# Task statement
Return each line of the records holding the string "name".

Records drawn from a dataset
--- START ---

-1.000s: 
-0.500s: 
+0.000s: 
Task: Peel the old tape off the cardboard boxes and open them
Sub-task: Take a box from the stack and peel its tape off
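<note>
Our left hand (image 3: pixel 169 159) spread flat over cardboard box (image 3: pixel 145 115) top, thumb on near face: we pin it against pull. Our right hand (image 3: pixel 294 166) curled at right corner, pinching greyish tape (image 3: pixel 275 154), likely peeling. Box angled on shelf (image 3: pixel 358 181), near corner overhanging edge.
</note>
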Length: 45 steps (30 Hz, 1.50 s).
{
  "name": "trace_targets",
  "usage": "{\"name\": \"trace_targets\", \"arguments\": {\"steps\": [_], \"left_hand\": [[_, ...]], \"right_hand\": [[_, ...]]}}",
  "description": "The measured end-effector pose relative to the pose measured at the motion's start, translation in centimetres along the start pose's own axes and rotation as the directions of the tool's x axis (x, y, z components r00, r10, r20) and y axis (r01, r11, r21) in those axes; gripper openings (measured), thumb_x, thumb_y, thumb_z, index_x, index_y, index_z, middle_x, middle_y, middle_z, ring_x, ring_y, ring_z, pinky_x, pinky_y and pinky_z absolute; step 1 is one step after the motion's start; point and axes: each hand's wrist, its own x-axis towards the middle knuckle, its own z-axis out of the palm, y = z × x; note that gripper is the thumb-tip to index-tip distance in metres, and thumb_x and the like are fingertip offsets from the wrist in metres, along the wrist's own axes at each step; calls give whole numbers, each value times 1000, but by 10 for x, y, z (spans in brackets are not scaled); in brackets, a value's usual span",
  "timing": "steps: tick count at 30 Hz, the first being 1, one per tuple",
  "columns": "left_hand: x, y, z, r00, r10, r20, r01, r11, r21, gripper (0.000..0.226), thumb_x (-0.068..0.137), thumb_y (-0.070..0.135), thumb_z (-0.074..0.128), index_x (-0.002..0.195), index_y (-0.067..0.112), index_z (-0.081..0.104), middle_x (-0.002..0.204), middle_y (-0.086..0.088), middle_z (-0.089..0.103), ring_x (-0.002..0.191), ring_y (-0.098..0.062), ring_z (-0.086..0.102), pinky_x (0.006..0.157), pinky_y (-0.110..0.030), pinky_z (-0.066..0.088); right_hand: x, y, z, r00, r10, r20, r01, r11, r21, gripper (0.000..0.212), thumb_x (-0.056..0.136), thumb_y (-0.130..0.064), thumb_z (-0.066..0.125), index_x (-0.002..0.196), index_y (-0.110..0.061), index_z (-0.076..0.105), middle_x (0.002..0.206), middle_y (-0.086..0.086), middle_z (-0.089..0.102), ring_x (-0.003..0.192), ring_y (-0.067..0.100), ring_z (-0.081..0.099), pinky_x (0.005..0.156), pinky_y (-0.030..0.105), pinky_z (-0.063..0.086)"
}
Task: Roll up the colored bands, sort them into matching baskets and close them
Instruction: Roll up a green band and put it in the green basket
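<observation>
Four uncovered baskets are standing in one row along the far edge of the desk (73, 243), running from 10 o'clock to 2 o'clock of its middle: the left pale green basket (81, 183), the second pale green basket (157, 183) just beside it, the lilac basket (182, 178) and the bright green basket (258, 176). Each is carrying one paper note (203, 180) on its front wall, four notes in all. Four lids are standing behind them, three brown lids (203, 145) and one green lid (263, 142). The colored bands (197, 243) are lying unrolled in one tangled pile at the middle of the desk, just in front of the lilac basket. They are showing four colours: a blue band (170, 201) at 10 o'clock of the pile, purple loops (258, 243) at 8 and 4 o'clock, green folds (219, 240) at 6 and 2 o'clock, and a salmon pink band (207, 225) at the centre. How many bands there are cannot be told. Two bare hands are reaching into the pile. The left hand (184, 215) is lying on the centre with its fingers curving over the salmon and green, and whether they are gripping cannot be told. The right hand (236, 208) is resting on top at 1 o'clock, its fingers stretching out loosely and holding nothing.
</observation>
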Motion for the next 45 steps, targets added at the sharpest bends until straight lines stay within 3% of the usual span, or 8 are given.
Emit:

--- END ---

# Result of the exercise
  "name": "trace_targets",
  "usage": "{\"name\": \"trace_targets\", \"arguments\": {\"steps\": [_], \"left_hand\": [[_, ...]], \"right_hand\": [[_, ...]]}}",

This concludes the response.